私は責任者としてどうしても、乗組員の皆さんには「 安全であってほしい! 」
会社にとっては「 無災害が続いてほしい 」
家族にとっては「 一切の災難は無縁であってほしい! 」
それが私の目指す最後の山であり頂上であり、身勝手な希望と言う欲である。

航法には「 衝突予防法 」あり「 狭視界航法 」あり、立派な法律や航法が存在する。

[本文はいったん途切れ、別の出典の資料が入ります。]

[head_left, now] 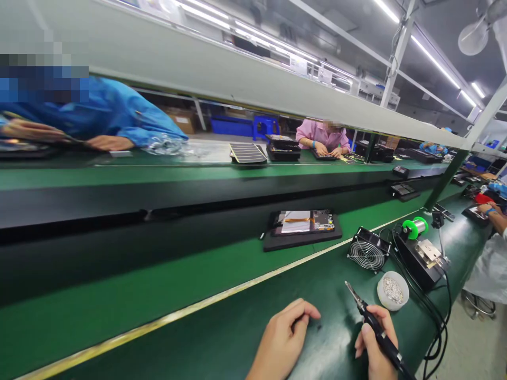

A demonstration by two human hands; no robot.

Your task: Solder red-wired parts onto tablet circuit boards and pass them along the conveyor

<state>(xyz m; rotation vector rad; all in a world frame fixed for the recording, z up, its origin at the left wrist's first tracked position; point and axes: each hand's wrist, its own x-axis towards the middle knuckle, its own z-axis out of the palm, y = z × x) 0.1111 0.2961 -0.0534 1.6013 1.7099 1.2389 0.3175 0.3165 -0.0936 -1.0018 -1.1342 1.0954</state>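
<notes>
My right hand (376,343) is closed around a black soldering iron (372,324), its metal tip pointing up and left over the green bench. My left hand (283,338) rests on the bench beside it, fingers curled loosely with the thumb against the forefinger, and nothing shows in it. Beyond my hands, an opened tablet (307,222) with its circuit board exposed lies on a black tray (301,240) on the conveyor belt.
A small black fan (368,250), a white dish of solder bits (392,290), a solder station with a green spool (415,228) and cables stand at the right. Across the line, people in blue (114,113) and pink (322,137) work. Another person's arm (493,216) is at far right.
</notes>
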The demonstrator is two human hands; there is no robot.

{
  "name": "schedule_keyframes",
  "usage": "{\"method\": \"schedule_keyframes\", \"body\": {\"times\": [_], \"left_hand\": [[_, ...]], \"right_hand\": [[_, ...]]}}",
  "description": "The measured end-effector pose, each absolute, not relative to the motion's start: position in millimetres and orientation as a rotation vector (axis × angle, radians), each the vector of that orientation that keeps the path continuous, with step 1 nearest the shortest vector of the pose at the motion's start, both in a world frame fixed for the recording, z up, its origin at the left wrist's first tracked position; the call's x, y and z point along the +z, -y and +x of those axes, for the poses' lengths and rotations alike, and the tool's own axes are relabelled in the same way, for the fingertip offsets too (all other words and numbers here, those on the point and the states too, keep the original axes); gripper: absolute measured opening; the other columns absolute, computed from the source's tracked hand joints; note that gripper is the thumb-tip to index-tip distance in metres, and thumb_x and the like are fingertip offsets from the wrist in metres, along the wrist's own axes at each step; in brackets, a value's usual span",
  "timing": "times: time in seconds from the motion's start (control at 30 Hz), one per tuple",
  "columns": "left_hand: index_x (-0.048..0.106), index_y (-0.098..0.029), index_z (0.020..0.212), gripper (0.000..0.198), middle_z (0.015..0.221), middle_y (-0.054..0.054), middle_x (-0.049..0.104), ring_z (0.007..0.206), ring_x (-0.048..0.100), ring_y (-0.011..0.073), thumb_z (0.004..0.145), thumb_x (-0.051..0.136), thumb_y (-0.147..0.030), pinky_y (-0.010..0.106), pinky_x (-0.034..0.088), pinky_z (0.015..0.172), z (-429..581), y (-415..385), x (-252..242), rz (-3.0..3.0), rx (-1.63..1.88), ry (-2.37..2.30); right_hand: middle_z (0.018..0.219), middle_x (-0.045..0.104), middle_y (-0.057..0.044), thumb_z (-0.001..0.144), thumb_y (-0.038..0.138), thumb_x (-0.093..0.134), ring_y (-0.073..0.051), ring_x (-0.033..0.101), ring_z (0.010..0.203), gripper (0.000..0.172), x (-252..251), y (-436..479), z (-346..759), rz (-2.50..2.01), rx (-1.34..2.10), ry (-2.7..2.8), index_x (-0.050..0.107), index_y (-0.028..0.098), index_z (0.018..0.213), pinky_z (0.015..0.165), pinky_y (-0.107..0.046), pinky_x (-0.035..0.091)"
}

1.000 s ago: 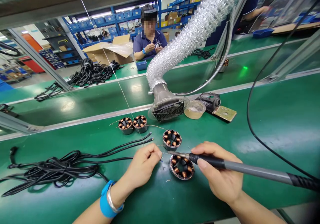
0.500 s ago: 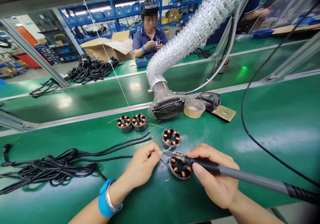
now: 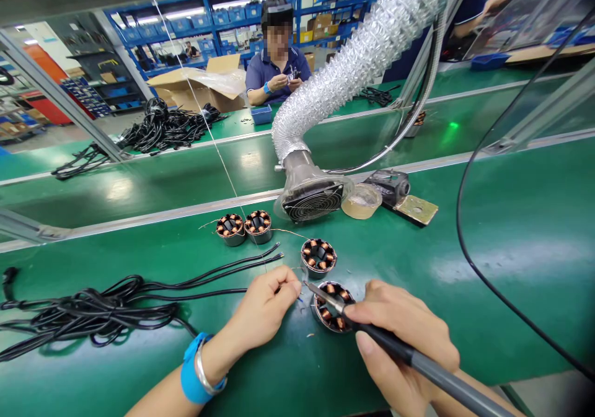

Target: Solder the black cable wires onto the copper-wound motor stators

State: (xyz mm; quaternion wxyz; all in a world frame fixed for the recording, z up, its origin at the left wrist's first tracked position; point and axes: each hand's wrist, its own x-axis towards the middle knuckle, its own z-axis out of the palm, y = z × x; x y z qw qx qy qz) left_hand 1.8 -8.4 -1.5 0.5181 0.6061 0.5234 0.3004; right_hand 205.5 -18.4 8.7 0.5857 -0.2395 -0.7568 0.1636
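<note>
My right hand (image 3: 403, 342) grips a soldering iron (image 3: 432, 368) like a pen; its tip lies at the left rim of a round motor stator with copper coils (image 3: 331, 307) on the green bench. My left hand (image 3: 266, 305) pinches thin wire ends just left of that tip, its fingers closed; a black cable runs left from under it to a tangled bundle of black cables (image 3: 88, 315). A second stator (image 3: 318, 257) stands just behind. Two more stators (image 3: 245, 227) stand side by side further back.
A silver flexible duct ends in a fume-extractor fan (image 3: 312, 201) behind the stators. Beside the fan stand a small tub (image 3: 361, 201) and an iron stand with a sponge pad (image 3: 409, 205). The iron's black cord (image 3: 469, 243) loops at right. A co-worker (image 3: 277, 70) sits across the far bench.
My right hand has drawn back toward me and swung the iron's handle down and right. The tip stays near the front stator's left edge. My left hand has held still.
</note>
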Motion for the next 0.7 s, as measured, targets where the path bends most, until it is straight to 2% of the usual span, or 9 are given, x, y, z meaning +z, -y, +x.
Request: {"method": "schedule_keyframes", "body": {"times": [0.27, 0.7], "left_hand": [[0.045, -0.019, 0.070, 0.028, 0.065, -0.005, 0.036, 0.063, 0.032, 0.0125, 0.090, 0.046, -0.038, 0.024, 0.027, 0.060, 3, 9, 1, 1.440, 0.725, -1.258], [0.047, -0.019, 0.071, 0.026, 0.065, -0.005, 0.038, 0.063, 0.033, 0.0124, 0.090, 0.047, -0.036, 0.024, 0.028, 0.060, 3, 9, -2, 1.422, 0.742, -1.238]], "right_hand": [[0.068, 0.059, -0.004, 0.074, 0.010, 0.053, -0.016, 0.050, 0.051, 0.029, -3, 21, 211, -0.582, 0.460, 1.761, 0.063, 0.017, 0.100, 0.051, -0.032, 0.039], [0.064, 0.057, -0.002, 0.074, 0.010, 0.053, -0.015, 0.047, 0.048, 0.031, 4, 18, 209, -0.604, 0.437, 1.738, 0.064, 0.019, 0.101, 0.047, -0.031, 0.038]]}}
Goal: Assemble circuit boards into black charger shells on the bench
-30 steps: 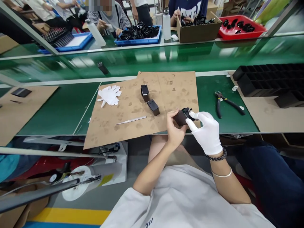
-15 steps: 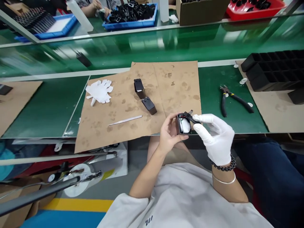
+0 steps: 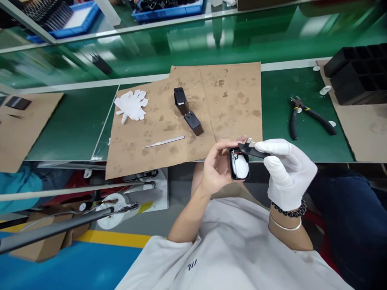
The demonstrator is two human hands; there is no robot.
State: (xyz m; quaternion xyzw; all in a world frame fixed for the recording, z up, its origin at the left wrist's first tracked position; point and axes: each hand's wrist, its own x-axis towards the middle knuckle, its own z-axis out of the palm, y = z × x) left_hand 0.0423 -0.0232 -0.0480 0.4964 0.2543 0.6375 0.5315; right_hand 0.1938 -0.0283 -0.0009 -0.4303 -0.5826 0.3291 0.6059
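Observation:
My bare left hand (image 3: 218,167) is wrapped round a small black plug housing (image 3: 248,174), its open side facing me. White round padding (image 3: 242,166) and some thin wires show inside it. Between the thumb and forefinger of my white-gloved right hand (image 3: 286,165) is a black plug cover (image 3: 252,150) with metal prongs, held at the housing's upper edge. Two more black plug adapters (image 3: 194,123) (image 3: 180,98) rest on the cardboard (image 3: 236,108) farther up. Left of them lie tweezers (image 3: 165,142) and a white glove (image 3: 132,105).
Black-handled cutting pliers (image 3: 311,117) lie on the green bench at the right, near stacked black housings (image 3: 356,80). A black adapter (image 3: 101,64) sits on the green belt (image 3: 169,52) behind. Blue trays (image 3: 169,13) stand beyond it. Another person's dark-clothed leg (image 3: 341,217) is at right.
The camera view has tilted down, so the bench sits higher in the picture. The right hand has shifted slightly right with the cover, and more of the housing's inside shows.

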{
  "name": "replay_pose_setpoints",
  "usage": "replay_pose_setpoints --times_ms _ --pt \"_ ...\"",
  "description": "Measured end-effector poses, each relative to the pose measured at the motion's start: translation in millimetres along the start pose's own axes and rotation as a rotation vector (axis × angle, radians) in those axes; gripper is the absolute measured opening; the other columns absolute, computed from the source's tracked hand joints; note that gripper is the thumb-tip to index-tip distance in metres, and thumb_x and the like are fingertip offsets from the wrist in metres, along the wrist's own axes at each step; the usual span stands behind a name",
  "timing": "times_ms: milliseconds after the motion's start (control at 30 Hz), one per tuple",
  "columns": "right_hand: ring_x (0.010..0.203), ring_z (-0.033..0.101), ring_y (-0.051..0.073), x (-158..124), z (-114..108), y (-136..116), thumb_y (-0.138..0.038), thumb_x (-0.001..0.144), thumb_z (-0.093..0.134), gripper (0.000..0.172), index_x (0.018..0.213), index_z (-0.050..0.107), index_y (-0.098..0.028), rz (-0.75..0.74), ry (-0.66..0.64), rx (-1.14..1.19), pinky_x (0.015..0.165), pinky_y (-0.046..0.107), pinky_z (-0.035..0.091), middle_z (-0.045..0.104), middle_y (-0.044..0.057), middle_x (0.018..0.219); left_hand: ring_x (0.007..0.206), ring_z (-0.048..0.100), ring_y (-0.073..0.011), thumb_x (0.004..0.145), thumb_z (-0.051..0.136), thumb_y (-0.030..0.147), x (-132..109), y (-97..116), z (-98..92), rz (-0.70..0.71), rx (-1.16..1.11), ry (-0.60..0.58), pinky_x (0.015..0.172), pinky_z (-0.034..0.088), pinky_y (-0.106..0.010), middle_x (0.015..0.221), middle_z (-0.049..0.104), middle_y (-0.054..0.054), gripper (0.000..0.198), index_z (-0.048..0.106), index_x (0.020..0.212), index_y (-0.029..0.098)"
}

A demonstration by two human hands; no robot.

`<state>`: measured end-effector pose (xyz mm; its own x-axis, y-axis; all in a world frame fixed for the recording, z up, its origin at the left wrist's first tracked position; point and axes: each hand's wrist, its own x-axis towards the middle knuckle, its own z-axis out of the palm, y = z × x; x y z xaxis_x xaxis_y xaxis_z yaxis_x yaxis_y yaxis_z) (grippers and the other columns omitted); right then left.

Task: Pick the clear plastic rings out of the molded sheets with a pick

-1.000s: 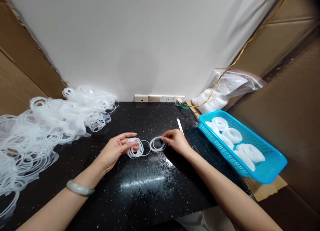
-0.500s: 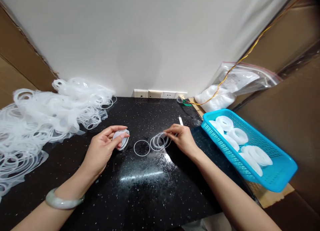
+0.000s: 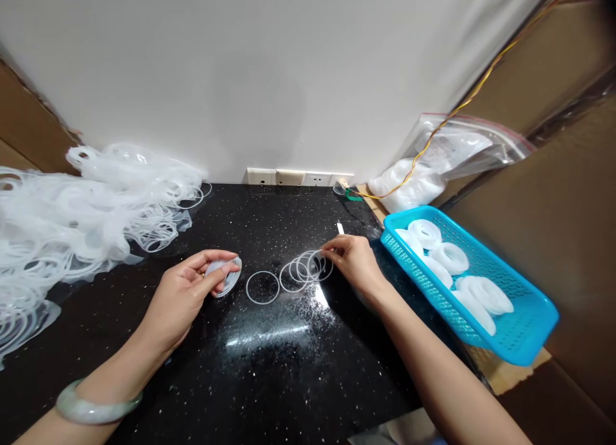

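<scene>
The counter [image 3: 269, 387] looks glossy and stone-like; smooth plastic rings [image 3: 308, 275] lie on it, a shiny plastic basket [image 3: 522, 326] at its right edge.

Can't count the thin white plastic rings [image 3: 234, 281] bunched in the left grip [image 3: 183, 291], since it covers plenty of them. The right grip [image 3: 355, 260] hides one end of the loose white ring fan [image 3: 302, 273], pinching or just touching, can't tell, and blocks the slim white strip's [image 3: 341, 229] lower end. The translucent white ring heap [image 3: 91, 214] runs off the left edge. Some pale thing [image 3: 404, 428] gets chopped at the bottom, no clue what.
</scene>
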<state>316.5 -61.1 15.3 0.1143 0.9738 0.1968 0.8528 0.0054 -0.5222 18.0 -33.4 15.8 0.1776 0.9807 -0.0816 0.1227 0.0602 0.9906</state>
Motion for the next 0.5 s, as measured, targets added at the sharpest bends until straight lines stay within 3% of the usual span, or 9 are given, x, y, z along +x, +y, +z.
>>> replay_pose_setpoints --times_ms 133,233,333,500 --pt "0.073 0.067 0.021 1.7 -9.6 -1.9 -0.018 0.079 0.069 0.011 0.08 0.078 -0.025 0.111 -0.107 -0.155 0.061 0.028 0.043 0.075 0.005 0.08 0.069 0.058 -0.0144 0.074 0.076 0.045 -0.5 2.5 -0.5 0.021 0.112 0.018 0.06 0.044 -0.02 0.093 0.073 -0.005 0.036 0.072 0.1 0.021" --pt "0.077 0.068 0.023 2.5 -13.2 -2.7 -0.018 0.08 0.068 0.013 0.08 0.079 -0.025 0.101 -0.102 -0.173 0.063 0.028 0.043 0.075 0.006 0.082 0.082 0.063 -0.0207 0.072 0.077 0.046 0.2 8.5 1.9 0.047 0.246 -0.005 0.07 0.048 -0.024 0.094 0.074 -0.006 0.034 0.074 0.096 0.022" --pt "0.079 0.069 0.023 3.1 -14.3 -1.7 -0.018 0.079 0.07 0.012 0.08 0.079 -0.024 0.097 -0.113 -0.156 0.063 0.028 0.043 0.075 0.007 0.083 0.087 0.065 -0.0248 0.069 0.077 0.046 8.4 14.3 11.6 0.093 0.397 -0.128 0.076 0.049 -0.028 0.093 0.074 -0.006 0.028 0.077 0.085 0.024" --pt "0.081 0.069 0.023 7.4 -16.0 4.6 -0.018 0.08 0.07 0.012 0.082 0.08 -0.024 0.117 -0.11 -0.106 0.066 0.028 0.045 0.076 0.008 0.086 0.076 0.064 -0.022 0.066 0.078 0.043 38.6 18.1 43.7 0.248 0.641 -0.275 0.069 0.048 -0.028 0.085 0.073 -0.005 0.023 0.078 0.08 0.025"
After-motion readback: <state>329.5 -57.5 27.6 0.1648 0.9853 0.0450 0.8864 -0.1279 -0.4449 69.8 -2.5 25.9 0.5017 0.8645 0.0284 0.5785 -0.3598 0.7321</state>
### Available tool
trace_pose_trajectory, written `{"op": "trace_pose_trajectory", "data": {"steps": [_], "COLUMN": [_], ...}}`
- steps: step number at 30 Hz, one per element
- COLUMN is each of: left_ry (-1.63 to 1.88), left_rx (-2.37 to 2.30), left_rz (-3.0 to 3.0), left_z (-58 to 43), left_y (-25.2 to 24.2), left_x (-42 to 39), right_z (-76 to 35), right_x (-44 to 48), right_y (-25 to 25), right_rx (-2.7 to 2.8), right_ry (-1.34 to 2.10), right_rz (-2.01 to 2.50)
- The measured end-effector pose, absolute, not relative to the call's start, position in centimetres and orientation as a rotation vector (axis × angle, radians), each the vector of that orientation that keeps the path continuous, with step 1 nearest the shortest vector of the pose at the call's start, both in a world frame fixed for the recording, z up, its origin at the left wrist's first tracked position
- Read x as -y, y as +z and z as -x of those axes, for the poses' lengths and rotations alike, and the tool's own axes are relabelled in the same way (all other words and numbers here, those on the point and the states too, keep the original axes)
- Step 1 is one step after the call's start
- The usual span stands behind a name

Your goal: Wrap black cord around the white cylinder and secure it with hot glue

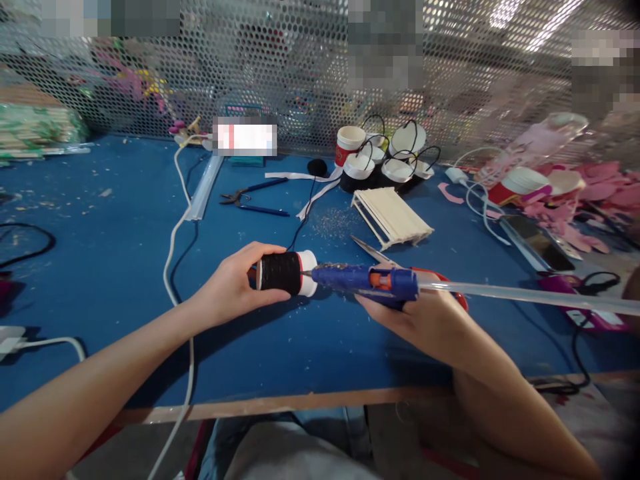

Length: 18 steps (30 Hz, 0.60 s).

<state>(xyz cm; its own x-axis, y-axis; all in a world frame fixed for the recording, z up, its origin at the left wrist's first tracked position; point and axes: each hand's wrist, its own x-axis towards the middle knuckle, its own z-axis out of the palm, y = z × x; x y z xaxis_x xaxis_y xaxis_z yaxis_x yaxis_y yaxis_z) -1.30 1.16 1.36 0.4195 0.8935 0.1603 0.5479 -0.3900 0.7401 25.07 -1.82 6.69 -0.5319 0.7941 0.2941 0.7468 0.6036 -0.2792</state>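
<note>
My left hand [235, 283] grips a small paper cup [309, 273] lying on its side, thumb and fingers around it. Black cord [280, 273] is wound about most of its wall; a red line and a white band show at the right end. In my right hand [420, 320] is a blue hot glue gun [350, 280], its nozzle at the edge of the winding; whether it touches, I cannot tell. A long clear glue stick [500, 293] sticks out of its back. From the cup, loose cord runs up to a black ball of cord [317, 167].
Scissors [370, 251] with red handles lie partly behind the glue gun. Beyond are pliers [255, 199], a bundle of pale sticks [393, 215] and several cord-wrapped cups [397, 170]. A white cable [170, 267] crosses the table at left; a phone [540, 243] lies right.
</note>
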Motion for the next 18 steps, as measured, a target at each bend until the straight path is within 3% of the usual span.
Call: {"op": "trace_pose_trajectory", "data": {"steps": [9,18], "left_ry": [0.714,0.803], "left_rx": [-1.33,-1.086], "left_rz": [-1.862,-2.279], "left_z": [1.12,1.3], "left_y": [1.49,1.62], "left_x": [-1.19,-0.88], "right_z": [-25.29,-25.25], "right_x": [2.02,1.43], "right_y": [6.76,6.72], "right_rx": [2.487,2.427], "right_ry": [0.171,-0.055], "right_rz": [1.241,1.28]}}
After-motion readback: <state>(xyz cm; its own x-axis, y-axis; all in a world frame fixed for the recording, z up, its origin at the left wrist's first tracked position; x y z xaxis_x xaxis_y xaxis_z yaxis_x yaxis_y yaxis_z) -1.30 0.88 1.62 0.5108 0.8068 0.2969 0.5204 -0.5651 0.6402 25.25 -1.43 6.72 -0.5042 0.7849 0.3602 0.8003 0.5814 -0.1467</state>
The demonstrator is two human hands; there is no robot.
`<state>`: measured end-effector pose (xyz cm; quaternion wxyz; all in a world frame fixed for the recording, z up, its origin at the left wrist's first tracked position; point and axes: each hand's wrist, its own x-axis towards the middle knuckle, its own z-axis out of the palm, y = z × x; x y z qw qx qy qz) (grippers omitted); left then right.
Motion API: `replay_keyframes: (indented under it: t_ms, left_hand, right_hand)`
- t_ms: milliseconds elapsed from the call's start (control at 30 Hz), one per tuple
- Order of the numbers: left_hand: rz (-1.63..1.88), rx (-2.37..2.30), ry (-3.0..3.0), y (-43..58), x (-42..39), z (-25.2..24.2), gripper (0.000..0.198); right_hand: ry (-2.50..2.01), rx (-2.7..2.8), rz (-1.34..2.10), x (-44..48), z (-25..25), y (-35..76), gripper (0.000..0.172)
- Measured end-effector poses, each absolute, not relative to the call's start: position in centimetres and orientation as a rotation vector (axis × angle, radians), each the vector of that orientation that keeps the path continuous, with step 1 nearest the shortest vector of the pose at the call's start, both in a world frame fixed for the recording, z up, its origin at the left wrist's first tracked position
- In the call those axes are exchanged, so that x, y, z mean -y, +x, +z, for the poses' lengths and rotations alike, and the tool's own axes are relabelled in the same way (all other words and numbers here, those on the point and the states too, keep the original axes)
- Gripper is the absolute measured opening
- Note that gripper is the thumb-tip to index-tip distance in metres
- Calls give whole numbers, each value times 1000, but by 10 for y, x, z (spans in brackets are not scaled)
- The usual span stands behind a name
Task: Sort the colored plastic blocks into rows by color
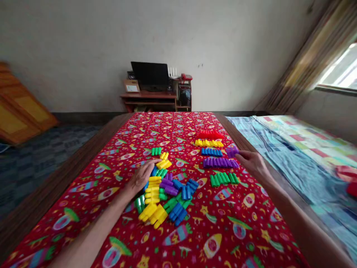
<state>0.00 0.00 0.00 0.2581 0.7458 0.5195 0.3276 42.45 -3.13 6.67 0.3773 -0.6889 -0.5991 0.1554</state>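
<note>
Ribbed plastic blocks in several colours lie on a red patterned cloth. At the pile's left edge rests my left hand, fingers stretched toward a yellow block and partly covering a blue block. Its fingertips look open, with nothing visibly gripped. On the right, my right hand pinches a purple block beside the blue row and just above the right end of the purple row. Farther off lie a yellow row and a red row; a green row is nearest me.
The red cloth covers a long table with brown side edges. To the right is a bed with a blue and patchwork cover. A desk with a monitor stands by the far wall, and a wooden cabinet at left.
</note>
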Motion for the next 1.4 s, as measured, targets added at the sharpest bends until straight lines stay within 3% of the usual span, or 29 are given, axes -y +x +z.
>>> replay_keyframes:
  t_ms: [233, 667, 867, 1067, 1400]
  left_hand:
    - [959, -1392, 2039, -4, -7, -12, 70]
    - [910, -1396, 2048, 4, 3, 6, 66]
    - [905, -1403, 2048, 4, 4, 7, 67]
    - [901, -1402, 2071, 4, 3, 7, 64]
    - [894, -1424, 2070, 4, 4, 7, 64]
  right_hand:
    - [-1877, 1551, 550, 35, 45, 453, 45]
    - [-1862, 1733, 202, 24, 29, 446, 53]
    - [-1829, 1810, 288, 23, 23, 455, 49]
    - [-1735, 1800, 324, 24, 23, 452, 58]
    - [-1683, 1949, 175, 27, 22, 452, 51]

しかし災害を守るのはそのような難しい航法の熟知ではない!
災害というものは人の投げやり的な意識とマンネリが
最強の引き金になることを私は申し上げたい。
如何なる災害も海難も結局は航法以前の、人という心の問題に必ず行き着く。
つまり、安全も危険も人が作り出すものである。

安全は人の心掛けで「 工夫して・努力して・継続して・作り出す」もの である。
何もしないで得られるものは何もなく、感謝と熱意の有るところに安全は存在する。
「 大事は小事より起きる 」ゆえ「 濡れぬ先の傘 」を一緒にさして
安全という無限体の頂上を私は極めたい。 
それが私の持っている大きな「 欲であり夢 」である。